📘 Production On-Prem Kubernetes Series - Part 1

This is Part 1 of my series on deploying production-grade Kubernetes clusters on-premise. This article covers the critical MetalLB architecture decision you need to make BEFORE deployment.

Series outline:

Part 1: MetalLB L2 vs BGP Decision Guide (you are here)

Part 2: Control Plane HA - Keepalived vs Kube-VIP (coming next)

Part 3: Full Deployment with Kubespray + Kube-VIP

MetalLB Layer 2 vs BGP: The Production Decision Guide You Actually Need

Context: I'm running Kubernetes for an energy trading platform in India.
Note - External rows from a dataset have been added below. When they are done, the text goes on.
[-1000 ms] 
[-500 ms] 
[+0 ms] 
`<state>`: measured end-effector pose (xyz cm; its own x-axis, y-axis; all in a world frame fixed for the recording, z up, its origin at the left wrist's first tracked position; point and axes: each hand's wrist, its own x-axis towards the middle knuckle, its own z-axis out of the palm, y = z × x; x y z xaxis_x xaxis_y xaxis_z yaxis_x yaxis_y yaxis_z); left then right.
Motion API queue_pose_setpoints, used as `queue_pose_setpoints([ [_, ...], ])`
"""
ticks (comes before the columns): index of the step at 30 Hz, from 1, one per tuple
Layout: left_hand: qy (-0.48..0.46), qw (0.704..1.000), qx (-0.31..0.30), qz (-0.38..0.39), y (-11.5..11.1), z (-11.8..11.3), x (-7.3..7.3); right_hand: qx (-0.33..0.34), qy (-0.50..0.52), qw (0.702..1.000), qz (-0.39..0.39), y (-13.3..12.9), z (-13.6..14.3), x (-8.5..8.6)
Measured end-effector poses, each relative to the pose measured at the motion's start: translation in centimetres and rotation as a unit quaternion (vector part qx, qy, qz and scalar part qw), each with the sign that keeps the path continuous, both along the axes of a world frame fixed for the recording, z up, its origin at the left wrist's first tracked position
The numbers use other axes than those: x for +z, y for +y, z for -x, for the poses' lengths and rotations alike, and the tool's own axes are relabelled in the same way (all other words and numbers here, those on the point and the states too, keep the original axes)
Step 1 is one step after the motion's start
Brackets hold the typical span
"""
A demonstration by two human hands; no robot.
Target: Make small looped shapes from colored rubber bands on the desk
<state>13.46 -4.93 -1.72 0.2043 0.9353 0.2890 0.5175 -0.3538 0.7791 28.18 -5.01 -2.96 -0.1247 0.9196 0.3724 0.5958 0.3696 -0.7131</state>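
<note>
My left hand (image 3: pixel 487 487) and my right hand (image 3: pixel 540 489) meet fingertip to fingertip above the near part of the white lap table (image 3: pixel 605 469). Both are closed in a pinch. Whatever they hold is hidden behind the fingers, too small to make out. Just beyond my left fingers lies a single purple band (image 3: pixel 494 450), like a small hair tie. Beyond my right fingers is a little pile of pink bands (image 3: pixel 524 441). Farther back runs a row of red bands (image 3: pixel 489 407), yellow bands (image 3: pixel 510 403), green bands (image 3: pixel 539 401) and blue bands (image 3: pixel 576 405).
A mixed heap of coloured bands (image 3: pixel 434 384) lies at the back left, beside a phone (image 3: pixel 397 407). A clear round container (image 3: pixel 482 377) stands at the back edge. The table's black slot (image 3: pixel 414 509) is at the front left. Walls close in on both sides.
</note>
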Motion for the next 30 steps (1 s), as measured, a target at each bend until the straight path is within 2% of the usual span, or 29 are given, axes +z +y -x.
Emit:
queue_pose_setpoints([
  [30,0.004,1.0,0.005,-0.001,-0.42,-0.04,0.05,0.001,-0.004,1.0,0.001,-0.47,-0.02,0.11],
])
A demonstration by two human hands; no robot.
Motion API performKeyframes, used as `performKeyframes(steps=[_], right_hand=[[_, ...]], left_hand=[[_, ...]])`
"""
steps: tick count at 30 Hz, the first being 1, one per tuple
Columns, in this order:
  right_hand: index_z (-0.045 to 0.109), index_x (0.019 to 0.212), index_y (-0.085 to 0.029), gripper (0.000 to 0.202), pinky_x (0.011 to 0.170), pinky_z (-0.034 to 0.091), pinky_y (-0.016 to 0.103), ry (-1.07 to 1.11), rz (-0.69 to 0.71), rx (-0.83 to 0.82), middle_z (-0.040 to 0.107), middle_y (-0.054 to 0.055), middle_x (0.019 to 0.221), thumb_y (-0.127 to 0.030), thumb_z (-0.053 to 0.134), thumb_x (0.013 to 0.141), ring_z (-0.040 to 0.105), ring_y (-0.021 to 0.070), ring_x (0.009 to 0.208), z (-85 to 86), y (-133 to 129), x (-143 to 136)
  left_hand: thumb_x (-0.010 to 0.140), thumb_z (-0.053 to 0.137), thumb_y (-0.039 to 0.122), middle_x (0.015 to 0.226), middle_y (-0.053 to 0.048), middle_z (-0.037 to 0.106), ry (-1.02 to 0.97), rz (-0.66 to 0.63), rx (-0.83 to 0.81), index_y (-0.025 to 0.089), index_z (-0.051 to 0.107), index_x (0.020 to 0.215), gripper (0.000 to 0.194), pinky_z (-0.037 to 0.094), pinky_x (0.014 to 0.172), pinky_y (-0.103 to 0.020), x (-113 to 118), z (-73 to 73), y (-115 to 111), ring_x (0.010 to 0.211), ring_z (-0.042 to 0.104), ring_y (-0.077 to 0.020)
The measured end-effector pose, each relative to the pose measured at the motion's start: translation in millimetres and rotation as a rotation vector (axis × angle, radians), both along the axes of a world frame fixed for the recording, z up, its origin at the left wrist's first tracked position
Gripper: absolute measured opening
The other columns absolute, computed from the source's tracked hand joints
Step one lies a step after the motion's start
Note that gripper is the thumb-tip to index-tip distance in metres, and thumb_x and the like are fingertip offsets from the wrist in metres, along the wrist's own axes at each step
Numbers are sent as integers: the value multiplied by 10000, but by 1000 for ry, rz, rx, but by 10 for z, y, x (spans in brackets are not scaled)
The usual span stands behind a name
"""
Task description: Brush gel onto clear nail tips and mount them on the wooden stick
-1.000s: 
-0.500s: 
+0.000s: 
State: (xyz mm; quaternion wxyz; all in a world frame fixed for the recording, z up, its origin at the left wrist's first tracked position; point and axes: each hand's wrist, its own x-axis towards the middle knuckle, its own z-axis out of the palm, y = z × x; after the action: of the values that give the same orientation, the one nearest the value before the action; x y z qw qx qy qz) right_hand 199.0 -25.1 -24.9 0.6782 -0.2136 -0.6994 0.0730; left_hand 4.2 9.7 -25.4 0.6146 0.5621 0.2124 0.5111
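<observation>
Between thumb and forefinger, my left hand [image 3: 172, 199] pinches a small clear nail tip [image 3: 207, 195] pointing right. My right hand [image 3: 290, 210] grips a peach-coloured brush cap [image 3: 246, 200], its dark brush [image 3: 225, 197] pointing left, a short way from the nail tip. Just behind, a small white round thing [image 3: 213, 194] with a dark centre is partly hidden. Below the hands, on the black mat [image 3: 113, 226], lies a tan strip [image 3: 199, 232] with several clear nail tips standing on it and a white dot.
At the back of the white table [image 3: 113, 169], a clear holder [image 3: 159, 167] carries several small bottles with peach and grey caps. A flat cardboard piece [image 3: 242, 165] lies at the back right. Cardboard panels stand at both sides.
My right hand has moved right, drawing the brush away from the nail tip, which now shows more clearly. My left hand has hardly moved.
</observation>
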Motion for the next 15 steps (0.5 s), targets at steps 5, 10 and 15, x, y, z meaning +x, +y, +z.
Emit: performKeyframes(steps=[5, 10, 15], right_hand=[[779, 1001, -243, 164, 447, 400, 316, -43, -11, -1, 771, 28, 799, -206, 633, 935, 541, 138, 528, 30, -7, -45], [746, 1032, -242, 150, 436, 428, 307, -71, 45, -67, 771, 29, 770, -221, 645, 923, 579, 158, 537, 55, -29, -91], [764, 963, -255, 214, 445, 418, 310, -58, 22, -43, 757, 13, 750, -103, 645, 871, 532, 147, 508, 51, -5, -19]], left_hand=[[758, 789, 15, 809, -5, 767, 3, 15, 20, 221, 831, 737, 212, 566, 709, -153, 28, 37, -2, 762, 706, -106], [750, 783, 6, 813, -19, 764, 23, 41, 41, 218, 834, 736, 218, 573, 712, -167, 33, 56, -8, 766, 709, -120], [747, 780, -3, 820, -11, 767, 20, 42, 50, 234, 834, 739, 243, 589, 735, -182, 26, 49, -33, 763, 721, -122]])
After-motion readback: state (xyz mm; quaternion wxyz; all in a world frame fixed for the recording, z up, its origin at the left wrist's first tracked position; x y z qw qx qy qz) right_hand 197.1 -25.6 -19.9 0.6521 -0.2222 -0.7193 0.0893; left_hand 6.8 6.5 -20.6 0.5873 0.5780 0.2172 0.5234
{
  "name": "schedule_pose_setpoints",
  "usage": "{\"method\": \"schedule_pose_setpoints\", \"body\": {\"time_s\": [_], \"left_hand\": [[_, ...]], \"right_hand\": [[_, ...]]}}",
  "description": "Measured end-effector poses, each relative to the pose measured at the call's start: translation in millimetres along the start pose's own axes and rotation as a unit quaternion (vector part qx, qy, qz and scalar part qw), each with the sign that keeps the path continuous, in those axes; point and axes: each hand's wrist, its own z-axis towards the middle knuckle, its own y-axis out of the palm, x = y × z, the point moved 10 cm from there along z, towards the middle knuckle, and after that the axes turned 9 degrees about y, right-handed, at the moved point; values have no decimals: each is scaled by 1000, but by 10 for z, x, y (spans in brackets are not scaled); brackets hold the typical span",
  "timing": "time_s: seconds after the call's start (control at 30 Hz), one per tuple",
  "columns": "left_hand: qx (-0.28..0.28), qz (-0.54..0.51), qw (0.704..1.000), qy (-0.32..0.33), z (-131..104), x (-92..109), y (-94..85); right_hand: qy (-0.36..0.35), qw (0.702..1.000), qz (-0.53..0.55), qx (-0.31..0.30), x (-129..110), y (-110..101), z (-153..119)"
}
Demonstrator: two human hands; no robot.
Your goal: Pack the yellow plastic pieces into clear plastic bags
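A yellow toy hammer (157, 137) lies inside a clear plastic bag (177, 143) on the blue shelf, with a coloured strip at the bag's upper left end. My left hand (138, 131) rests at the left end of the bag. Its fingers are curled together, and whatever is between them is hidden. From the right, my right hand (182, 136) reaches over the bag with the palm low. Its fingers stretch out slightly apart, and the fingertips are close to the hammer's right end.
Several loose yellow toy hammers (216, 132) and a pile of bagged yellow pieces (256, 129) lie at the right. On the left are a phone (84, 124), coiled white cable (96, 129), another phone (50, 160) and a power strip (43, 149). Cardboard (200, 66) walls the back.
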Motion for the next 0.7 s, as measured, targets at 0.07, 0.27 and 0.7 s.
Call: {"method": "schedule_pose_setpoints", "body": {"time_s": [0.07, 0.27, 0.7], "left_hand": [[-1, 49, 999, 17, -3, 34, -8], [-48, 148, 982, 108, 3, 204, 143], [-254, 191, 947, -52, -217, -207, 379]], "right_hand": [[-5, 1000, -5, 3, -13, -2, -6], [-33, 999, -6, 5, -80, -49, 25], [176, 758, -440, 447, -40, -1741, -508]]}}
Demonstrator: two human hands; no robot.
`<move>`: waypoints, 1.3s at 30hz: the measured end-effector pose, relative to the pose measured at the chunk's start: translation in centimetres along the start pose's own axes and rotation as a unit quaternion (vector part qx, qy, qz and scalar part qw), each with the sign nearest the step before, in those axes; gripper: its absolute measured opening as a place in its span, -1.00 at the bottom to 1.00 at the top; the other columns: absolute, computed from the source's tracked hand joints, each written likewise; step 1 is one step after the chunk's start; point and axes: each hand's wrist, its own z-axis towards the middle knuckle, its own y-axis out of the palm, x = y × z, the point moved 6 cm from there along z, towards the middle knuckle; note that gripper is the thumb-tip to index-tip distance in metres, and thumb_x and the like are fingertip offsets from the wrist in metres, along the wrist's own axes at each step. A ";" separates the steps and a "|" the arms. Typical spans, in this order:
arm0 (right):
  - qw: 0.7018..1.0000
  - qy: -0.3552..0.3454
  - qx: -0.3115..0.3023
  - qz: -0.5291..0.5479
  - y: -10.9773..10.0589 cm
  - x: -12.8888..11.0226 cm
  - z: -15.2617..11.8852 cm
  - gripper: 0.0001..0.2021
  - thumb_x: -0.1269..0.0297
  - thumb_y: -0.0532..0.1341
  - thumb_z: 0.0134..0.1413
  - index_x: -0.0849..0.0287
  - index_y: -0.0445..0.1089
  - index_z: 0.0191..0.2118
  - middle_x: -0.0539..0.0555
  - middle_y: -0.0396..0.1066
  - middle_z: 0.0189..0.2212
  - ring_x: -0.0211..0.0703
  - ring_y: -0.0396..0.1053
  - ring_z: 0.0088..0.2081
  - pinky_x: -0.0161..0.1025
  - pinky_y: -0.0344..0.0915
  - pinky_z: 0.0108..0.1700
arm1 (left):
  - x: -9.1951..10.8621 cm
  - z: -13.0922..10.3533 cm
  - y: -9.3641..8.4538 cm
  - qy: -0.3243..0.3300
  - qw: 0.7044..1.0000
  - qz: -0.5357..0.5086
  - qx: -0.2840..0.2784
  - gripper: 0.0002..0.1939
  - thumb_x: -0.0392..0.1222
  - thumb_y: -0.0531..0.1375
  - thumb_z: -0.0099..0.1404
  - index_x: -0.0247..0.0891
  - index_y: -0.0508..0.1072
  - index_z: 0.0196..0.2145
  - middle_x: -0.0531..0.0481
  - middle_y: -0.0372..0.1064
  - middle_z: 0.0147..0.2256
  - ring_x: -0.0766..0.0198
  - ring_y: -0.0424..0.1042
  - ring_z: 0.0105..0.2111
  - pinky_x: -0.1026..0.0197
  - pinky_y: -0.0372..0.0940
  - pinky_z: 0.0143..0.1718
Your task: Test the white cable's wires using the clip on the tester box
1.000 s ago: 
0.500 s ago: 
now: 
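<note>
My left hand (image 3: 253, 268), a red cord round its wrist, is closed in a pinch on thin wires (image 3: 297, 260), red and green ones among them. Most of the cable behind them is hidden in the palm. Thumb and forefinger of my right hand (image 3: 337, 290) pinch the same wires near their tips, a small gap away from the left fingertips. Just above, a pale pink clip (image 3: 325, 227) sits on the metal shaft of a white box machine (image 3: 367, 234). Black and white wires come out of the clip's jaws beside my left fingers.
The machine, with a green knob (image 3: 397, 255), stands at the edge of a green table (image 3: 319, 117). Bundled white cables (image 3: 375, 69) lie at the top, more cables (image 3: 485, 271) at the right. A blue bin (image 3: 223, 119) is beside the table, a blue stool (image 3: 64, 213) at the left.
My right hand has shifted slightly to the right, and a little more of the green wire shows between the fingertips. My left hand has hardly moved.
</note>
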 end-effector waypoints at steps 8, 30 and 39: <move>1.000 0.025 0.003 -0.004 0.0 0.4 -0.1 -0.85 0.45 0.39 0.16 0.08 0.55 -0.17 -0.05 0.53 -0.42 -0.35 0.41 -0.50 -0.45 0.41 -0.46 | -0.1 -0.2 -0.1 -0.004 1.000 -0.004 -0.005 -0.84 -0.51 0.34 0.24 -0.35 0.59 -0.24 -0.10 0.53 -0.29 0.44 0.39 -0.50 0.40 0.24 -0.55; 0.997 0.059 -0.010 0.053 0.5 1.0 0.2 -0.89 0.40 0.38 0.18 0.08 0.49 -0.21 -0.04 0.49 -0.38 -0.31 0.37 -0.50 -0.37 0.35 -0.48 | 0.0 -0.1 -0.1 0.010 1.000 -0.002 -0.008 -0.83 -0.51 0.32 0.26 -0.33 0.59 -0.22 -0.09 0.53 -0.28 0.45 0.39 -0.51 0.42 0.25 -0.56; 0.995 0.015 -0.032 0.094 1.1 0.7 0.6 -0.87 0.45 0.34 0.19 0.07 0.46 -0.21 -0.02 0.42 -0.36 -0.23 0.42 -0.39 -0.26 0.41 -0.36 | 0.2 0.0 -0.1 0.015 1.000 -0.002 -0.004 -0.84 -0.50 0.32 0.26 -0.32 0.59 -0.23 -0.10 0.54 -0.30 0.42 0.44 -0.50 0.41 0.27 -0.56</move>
Last year, we faced a decision: MetalLB Layer 2 or BGP? Here's what I learned after deploying both in production.

What this covers:

Why MetalLB exists (the real problem)
How L2 (ARP) actually works—and where it breaks
How BGP actually works—and why it scales
Real configs, real thresholds, real decisions
When to use each (with honest trade-offs)

Read time: 12 minutes that save you months

1. The Problem MetalLB Solves (Not the Marketing Version)

In cloud Kubernetes, this works instantly:

apiVersion: v1
kind: Service
metadata:
  name: webapp
spec:
  type: LoadBalancer
  ports:
  - port: 443

AWS gives you an ELB. GCP gives you a Load Balancer. Done.

On-prem?

$ kubectl get svc webapp
NAME     TYPE           EXTERNAL-IP   PORT(S)
webapp   LoadBalancer   <pending>     443:32156/TCP

That <pending> means: Kubernetes doesn't know how to expose this.

You need three things:

IP allocation - Where does the external IP come from?
IP announcement - How do clients find this IP?
Traffic routing - How do packets reach the right node?

MetalLB solves all three.

But HOW it solves them creates entirely different architectures.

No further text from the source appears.